Speaker 1:Okay, interesting, I was working at a loss all of the time For years. It had been for years and I had reached this point where I'm like, okay, I had to let go, because that was part of my identity was teaching the Ojibwe language. And I had reached this point where I'm like, all right, I can let that go. I can still have the language in my life every day. I just won't teach it. I just won't have it as my voc, as a job. I can still read it every day, I can still speak it every day, and so I decided to. If this were my last time speaking about something, what would I speak about? And it put me in this place where I'm like I've taught so much grammar, so much of the linguistic function of language. I would share these teachings that elders taught me Like left brain Exactly Analytical, verbal language teaching linear.
Speaker 1:And the meanings of the words yeah, what they really meant okay, rather than how to use them right.
Speaker 2:So when what I think I heard you say was you were a teacher of the language, but then you decided to live the language. Indeed Deep Isn't that transformational, where you're not a teacher, the language is you and you had to step away from teaching it in order to activate that sense of self.
Speaker 1:It was this moment where I was dealing with what I considered a failure, because I hadn't achieved what I wanted to in creating more fluent speakers.
Speaker 1:I had there were some students who did really well and then they went out and became excellent speakers. But I had a community-wide goal for this Right and I realized I was leaving out an important part of the language, and that was the. It was holistic.

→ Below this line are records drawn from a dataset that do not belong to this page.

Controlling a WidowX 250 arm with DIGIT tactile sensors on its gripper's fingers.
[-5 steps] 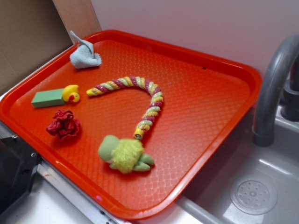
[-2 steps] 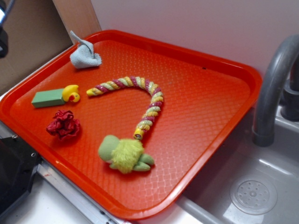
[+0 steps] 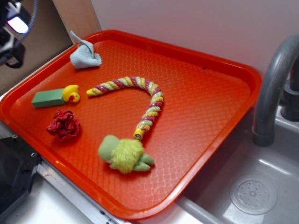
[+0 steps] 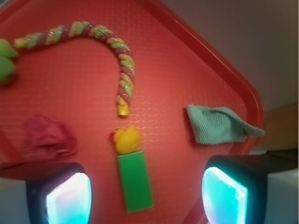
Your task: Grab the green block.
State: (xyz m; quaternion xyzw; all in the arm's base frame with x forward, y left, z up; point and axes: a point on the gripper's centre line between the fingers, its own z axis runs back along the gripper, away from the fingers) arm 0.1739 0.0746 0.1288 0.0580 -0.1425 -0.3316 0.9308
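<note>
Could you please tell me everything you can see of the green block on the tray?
The green block is a small plain rectangular bar, matte mint-green with smooth flat faces and sharp edges. It lies flat near the left edge of the red tray. One short end meets the yellow duck; the two look to be touching. Nothing else touches it. In the wrist view it sits between the two fingers of the open gripper, which appears to be above it, not gripping.

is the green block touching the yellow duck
Touching. In the wrist view the yellow duck sits right against the top end of the green block, no tray showing between them; the exterior view agrees.
</note>
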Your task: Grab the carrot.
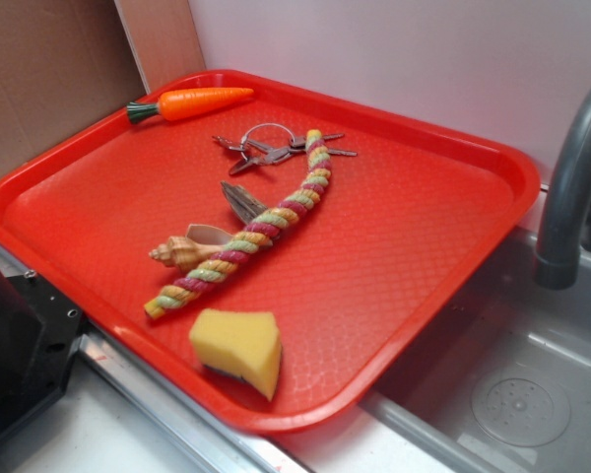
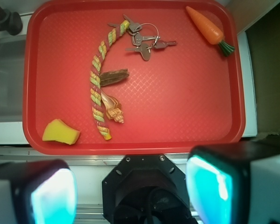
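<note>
In the wrist view, the yellow sponge [image 2: 60, 132] sits at the red tray's [image 2: 191, 121] near left corner, then the rope stick [image 2: 99, 84], shells and keys [image 2: 143, 38]. The carrot [image 2: 206, 26] lies in the far right corner, well apart from the gripper [image 2: 130, 196], whose fingers [image 2: 53, 196] are spread and empty.

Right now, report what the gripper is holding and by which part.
Nothing is held. The gripper is open and empty, hanging short of the tray; the carrot lies untouched in its corner.
</note>
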You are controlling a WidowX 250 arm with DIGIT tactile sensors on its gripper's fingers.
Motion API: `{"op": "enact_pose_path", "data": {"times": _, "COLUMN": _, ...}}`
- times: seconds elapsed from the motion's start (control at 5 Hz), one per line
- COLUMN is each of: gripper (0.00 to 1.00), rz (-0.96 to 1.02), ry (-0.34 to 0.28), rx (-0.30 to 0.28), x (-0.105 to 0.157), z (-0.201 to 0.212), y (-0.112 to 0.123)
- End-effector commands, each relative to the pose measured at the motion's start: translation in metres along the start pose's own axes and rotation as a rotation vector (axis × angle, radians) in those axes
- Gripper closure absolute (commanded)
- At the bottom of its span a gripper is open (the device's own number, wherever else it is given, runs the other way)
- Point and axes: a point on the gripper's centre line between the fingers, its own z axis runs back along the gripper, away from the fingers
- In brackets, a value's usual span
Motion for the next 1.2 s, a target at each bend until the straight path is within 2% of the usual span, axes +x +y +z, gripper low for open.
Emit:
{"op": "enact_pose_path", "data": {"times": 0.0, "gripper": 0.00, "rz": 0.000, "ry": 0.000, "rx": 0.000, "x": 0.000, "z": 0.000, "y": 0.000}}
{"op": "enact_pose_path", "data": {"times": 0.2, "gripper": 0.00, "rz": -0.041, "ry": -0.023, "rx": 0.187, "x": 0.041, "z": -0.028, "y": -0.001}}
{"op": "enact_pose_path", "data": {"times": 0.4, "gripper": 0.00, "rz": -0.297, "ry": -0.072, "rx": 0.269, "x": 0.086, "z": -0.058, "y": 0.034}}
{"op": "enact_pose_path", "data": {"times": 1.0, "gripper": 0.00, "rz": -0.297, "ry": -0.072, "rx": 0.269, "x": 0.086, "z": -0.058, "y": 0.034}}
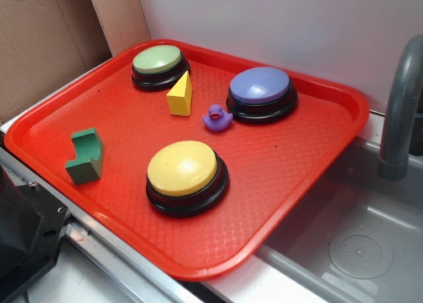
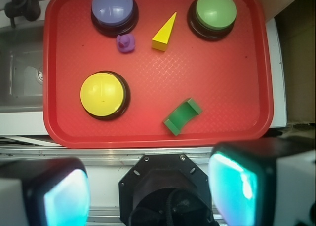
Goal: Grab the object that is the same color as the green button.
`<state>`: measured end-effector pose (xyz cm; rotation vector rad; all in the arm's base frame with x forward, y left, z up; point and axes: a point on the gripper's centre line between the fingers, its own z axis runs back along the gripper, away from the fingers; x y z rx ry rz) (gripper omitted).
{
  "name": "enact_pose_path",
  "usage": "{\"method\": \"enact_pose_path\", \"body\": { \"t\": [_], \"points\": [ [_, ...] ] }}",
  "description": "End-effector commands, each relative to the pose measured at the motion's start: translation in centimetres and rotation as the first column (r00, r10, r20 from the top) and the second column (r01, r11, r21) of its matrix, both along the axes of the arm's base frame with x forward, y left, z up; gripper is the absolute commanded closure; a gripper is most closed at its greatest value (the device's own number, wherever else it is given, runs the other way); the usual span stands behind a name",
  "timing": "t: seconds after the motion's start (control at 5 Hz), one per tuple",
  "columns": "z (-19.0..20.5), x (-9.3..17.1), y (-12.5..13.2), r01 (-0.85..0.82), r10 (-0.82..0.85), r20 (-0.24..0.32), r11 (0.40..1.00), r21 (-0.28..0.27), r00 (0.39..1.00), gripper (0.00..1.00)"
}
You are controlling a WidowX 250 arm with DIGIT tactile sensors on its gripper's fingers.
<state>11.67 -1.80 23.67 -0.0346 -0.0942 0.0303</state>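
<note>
The object, a small dark green L-shaped block (image 1: 84, 159), lies at the near-left edge of the red tray (image 1: 297, 164). The pale green button (image 1: 157, 59) sits at the tray's far-left corner. In the wrist view the block (image 2: 181, 116) is just above centre, near the tray's (image 2: 232, 88) closest rim, and the green button (image 2: 215, 10) is at the upper right. My gripper (image 2: 149, 192) hangs high above the robot base, short of the tray. It is open wide, with nothing between its fingers (image 2: 66, 199). The exterior view does not show the gripper.
On the tray are a yellow wedge (image 1: 180, 94), a purple duck (image 1: 217, 118), a blue-purple button (image 1: 260, 88) and a yellow button (image 1: 183, 169). A grey sink (image 1: 357, 250) with a faucet (image 1: 400, 111) lies to the right. The black robot base (image 1: 20, 237) is at the near left.
</note>
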Motion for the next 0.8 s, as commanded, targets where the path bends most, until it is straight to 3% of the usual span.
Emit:
{"method": "enact_pose_path", "body": {
  "t": [0.0,0.2,0.6],
  "points": [
    [0.0,0.0,0.0,0.000,0.000,0.000,1.000,0.000,1.000,0.00],
    [-0.6,0.2,0.3,-0.115,0.115,0.035,0.993,0.008,0.993,0.00],
    [-4.4,1.0,2.2,-0.416,0.417,0.032,0.909,-0.036,0.908,0.00]
  ]
}}
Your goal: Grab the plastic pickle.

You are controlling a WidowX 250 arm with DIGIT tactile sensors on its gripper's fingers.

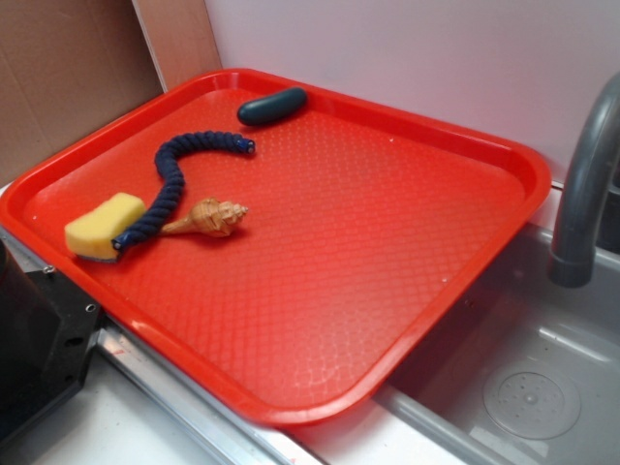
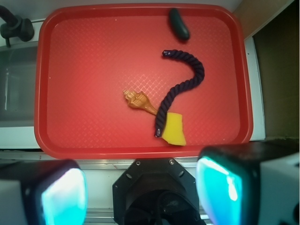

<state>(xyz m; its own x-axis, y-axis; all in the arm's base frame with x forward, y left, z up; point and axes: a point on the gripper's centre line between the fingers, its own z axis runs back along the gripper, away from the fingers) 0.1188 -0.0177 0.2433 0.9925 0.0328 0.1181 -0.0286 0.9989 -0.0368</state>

I was leaving out the spiritual part of the language, the, the lived part of the language, rather than just teaching the grammar and the rules. Okay, so.
Speaker 2:So the psychologist in me and and this is not there, but you know this, I want to, I want to let you know that we do have guests that come on, it's not true, but sometimes we go a little bit deeper and it's totally voluntary. But I guess the psychologist in me says okay, something about this, you had to start to live what you were teaching and for you that felt like a failure, isn't that? I mean, that's where I think many people are struggling in life, where we feel like, when we step away from something that we thought was the reason why we exist and we step in to the unknown of, like a spiritual calling or passion, um, what starts to happen to your identity and what pushes you forward without a measure of, like westernized success, such as train, this many fluent, you know, the community, those, those standardized measures of. So how do you measure your success now?
Speaker 1:that you're in this, you're living the language you're, yeah, when it had changed. It needed to change in order for me to do what I'm doing today. So at that point in my life, uh, you know, my, my relationships were frayed as well. Uh, I was not successful at what I can, at what I wanted to do with teaching the language again, being chronically underemployed. Uh, my frayed relationships, and I had reached this point where I just began letting go, uh, there, this. So I had let go of, you know, being the son, I let go of being the brother, I let go of my opinions of what that meant to be. Okay, all of that, I had let that go.
Speaker 2:Just to be, Is there an Ojibwe or any phrase that says to let something go in the way that it's not like dropping something literally. It is indeed dropping it. Oh, interesting.
Speaker 1:And it is one of I'm working on it for this next part of my latest book To make an offering in Yojibwe language is bagichige, okay, and if I'm saying I'm setting tobacco down, I am bagitana, I am releasing him or her, I am setting him or her down. And so in Ojibwe asema tobacco is animate, so I'm releasing that.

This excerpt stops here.